I stumbled across the pwnagotchi project, started by evilsocket, on Twitter a couple months ago. I ordered the parts I needed on Amazon a few days later, and then sat on them for a month until I had time to get it up and running. Turns out CWNE applications are time consuming!
Here’s the two main components I picked up:
- Raspberry Pi Zero W (pre-soldered GPIO headers)
- Waveshare 2.13″ e-Paper display hat
You’ll also need a microsd card at least 8GB in size to get started, but I had some of those on hand already.
How the pwnagotchi tells others it exists
Now that I’ve had some time to play with my pwnagotchi, I got curious how it found other pwnagotchi’s in the wild. I assumed it was using WiFi rather than Bluetooth, so I fired up my WLANPi and started to take a look.

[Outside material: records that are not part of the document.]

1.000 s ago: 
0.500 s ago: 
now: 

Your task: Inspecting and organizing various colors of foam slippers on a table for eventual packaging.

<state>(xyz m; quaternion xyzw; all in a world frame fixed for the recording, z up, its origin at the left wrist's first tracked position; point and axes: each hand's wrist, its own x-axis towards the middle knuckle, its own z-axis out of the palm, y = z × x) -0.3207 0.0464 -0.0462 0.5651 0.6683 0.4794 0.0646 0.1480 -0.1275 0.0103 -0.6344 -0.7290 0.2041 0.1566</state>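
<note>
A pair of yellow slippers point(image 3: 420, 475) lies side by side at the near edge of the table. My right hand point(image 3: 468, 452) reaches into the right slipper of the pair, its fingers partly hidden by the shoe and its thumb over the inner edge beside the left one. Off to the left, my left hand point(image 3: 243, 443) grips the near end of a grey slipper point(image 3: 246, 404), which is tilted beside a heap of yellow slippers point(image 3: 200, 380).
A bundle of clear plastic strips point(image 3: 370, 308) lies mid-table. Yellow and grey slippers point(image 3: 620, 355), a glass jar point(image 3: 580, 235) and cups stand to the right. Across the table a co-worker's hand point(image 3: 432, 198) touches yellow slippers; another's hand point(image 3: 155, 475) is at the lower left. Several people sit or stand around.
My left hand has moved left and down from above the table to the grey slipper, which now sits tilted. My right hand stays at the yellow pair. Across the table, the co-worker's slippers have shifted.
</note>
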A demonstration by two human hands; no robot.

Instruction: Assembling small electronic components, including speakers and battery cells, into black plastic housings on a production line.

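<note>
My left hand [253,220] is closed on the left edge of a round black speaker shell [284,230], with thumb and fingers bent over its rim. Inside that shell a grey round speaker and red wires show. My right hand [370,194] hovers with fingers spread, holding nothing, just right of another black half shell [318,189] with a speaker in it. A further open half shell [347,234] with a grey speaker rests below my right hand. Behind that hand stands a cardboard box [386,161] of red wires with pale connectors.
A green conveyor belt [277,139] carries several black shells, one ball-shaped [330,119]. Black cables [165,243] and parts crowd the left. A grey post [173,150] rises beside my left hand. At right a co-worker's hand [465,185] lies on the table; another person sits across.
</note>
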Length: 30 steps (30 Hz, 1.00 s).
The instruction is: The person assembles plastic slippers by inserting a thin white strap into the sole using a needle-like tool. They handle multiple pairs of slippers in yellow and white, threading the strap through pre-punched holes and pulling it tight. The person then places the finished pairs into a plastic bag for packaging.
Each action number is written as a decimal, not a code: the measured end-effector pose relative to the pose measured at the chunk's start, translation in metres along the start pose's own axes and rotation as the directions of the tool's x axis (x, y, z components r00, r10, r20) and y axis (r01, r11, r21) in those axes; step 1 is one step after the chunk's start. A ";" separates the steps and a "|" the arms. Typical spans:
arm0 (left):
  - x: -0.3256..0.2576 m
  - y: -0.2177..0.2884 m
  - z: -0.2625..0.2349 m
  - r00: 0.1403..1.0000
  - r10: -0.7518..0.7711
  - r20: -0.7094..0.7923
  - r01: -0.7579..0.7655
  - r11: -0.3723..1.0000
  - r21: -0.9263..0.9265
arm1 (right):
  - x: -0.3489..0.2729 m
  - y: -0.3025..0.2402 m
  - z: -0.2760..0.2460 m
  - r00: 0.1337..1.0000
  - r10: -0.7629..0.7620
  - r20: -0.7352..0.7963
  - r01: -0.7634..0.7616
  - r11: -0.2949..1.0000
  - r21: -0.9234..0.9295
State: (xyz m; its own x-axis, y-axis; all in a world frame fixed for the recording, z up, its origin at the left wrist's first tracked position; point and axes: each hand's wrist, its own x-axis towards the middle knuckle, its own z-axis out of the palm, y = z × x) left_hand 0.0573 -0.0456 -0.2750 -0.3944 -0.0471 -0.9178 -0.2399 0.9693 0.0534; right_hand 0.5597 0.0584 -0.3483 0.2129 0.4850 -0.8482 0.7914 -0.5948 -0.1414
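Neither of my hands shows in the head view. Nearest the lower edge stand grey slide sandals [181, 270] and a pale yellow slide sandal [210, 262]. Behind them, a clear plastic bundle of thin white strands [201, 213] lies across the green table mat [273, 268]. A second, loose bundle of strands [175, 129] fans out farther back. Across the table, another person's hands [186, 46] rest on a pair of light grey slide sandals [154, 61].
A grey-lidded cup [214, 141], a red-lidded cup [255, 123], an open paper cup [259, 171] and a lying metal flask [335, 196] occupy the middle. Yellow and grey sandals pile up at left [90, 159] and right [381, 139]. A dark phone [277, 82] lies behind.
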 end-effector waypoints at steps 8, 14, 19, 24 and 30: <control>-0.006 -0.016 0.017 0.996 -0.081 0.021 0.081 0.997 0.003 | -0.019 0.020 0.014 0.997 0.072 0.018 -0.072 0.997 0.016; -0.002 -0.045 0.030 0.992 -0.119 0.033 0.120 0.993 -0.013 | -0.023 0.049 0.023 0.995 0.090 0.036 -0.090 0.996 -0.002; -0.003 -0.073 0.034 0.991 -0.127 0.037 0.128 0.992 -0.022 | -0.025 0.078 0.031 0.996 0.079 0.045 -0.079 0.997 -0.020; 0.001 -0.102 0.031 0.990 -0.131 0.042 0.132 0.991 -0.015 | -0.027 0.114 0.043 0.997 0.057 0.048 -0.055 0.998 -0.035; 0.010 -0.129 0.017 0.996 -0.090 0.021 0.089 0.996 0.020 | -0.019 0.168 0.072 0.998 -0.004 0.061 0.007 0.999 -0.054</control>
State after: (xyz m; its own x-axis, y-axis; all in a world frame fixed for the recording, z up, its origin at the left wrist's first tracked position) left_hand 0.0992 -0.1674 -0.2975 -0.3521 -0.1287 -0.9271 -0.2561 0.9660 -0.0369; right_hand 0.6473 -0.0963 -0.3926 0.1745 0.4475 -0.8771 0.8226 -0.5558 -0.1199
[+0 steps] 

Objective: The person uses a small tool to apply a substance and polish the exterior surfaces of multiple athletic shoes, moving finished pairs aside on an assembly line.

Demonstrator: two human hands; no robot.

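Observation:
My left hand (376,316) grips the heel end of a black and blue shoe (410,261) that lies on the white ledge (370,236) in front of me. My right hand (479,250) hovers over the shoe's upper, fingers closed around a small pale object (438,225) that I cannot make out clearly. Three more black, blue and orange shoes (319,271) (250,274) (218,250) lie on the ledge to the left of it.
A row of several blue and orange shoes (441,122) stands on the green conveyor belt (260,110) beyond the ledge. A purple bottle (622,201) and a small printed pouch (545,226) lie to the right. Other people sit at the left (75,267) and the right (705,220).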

In a case of funny-and-not-really-surprising the pwnagotchi uses the address de:ad:be:ef:de:ad when sending beacons. I’m easily amused. There’s no SSID in the packet, but there are some extra parameters tacked on at the end that include a pile of information about your pwnagotchi.
Interestingly WiFi Explorer Pro and other WLAN survey tools I have didn’t show anything from the pwnagotchi. Perhaps it’s something non-standard that they aren’t decoding?
Data fields
Basically everything about the current state of your pwnagotchi is included, so when another pwnagotchi is listening and in the area it likely finds that beacon packet and sees a friend it needs to learn about.
- {
- “epoch”:11,
- “face”:”(…_…)”,
- “grid_version”:”1.10.1″,
- “identity”:”xxxxxxxxxxxxxxxxxxxxxxxxxxxxxxxxxxxxxxxxxxxxxxxx”,
- “name”:”pwnagotchi”,
- “policy”:{
- “advertise”:true,
- “ap_ttl”:34,
- “associate”:true,
- “bond_encounters_factor”:20000,
- “bored_num_epoch..s”:14,
- “channels”:[1,2,3,6,7,8,11],
- “deauth”:true,
- “excited_num_epochs”:15,
- “hop_recon_time”:54,
- “max_inactive_scale”:5,
- “max_interactions”:19,
- “max_misses_for_recon”:8,
- “min_recon_time”:17,
- “min_rssi”:-71,
- “recon_inactive_multiplier”:2,
- “recon_time”:41,
- “sad_num_epochs”:8,
- “sta_ttl”:212},
- “pwnd_run”:1,
- “pwnd_tot”:100,
- “session_id”:”3f:xx:c0:24:xx:xx”,
- “timestamp”:1572218230,
- “uptime”:6859,
- “version”:”1.1.0RC0″
- }
It looks like this follows the YAML format of the pwnagotchi config.yml file plus some added bits put in from the AI portion. If you’ve seen the out put from ‘journalctl -fu pwnagotchi’ on your pwnagotchi you should find the beacon data contents familiar.
Next Steps
So, the next step is to build another pwnagotchi, or find a friend with one so that we can make them be friends too. Then maybe there will be a full pwnagotchi association phase to take a look at, but until then there’s just the pwnagotchi beacon for my mostly sad pwnagotchi.